UK Tamils plan protests during Sri Lanka cricket tour
[TamilNet, Tuesday, 10 May 2011, 01:16 GMT]
Tamil Diaspora groups are planning protests to coincide with Sri Lanka’s cricket tour of England this summer, beginning with a demonstration on May 14 at the Uxbridge venue of the first match between Sri Lanka and Middlesex County. The protest series is the latest phase of a ‘Boycott Sri Lanka Cricket’ campaign initiated by the Tamil Youth Organisation (TYO) in March and since endorsed by several other Tamil community groups in recent weeks. Meanwhile, Tamil campaigners Monday dismissed Sri Lankan press reports claiming that British authorities were trying to prevent the protests.

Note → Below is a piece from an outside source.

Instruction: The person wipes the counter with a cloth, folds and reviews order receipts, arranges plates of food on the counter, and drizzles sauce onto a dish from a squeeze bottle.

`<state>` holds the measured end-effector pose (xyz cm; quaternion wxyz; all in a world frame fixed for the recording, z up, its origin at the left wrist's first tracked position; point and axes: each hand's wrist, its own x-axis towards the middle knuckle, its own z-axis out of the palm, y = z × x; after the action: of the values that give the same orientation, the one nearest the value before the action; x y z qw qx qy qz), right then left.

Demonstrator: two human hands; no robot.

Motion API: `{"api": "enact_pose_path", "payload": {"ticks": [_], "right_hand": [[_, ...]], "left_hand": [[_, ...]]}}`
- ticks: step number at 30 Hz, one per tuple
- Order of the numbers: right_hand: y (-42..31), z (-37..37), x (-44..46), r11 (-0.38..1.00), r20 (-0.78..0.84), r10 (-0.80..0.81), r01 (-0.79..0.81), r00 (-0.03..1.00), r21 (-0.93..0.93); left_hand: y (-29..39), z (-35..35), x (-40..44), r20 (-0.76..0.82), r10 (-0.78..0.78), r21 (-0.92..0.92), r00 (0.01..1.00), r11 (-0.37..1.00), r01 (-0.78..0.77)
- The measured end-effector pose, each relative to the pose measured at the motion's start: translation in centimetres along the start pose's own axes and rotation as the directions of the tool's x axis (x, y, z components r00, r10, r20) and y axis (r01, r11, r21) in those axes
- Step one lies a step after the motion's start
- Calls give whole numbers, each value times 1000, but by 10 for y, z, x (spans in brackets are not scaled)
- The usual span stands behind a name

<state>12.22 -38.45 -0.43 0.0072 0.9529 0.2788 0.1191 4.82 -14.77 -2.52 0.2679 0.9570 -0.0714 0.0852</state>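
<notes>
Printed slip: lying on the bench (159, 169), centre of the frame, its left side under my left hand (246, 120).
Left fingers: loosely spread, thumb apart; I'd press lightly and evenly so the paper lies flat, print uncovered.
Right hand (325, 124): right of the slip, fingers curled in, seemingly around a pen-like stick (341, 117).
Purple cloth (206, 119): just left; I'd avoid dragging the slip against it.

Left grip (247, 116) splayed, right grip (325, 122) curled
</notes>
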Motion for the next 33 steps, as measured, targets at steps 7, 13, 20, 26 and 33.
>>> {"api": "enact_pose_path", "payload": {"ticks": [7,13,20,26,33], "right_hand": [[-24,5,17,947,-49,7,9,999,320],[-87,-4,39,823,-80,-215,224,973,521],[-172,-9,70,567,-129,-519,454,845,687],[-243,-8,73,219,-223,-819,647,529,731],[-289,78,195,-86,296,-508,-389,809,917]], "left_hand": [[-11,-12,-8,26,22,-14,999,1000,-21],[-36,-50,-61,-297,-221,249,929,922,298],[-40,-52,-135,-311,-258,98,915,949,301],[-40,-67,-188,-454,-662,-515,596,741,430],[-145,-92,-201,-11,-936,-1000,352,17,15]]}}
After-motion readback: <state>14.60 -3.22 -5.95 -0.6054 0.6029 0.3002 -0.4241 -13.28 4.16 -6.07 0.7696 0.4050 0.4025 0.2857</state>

London-based rapper Lowkey signs TYO's 'Boycott Sri Lanka Cricket' postcard.
“We have been in close consultation with the Police and other relevant authorities [over the planned protests]. The discussions have been professional, amicable and mutually respectful,” a spokesperson for TYO, Thusiyan Nandakumar, told TamilNet Monday.
“The reasons for [our] protests, including the similarities to past calls for sports boycotts of Zimbabwe and apartheid South Africa, are well understood here.”
“The police have been clear that they are in no way opposed to our protests, provided these are conducted within the law,” Nandakumar said.
“They also made clear that as British citizens it is our right to peacefully protest and it is their [police’s] role to ensure we can do so. They have asked for some minor adjustments to our plans, which we have taken on board and implemented.”
“The visit by a sports team representing Sri Lanka is another opportunity for us to further raise awareness here and elsewhere of that state’s chauvinist policies, including its mass killings of Tamil civilians in the final months of the armed conflict,” he said.
The planned protests follow on from a wave of street campaigning by TYO members to raise awareness about the Boycott Sri Lankan Cricket initiative.
The campaign has won endorsement from British parliamentarians, the UK hip hop artist Lowkey, and John Rees, co-founder of the 'Stop The War Coalition' group.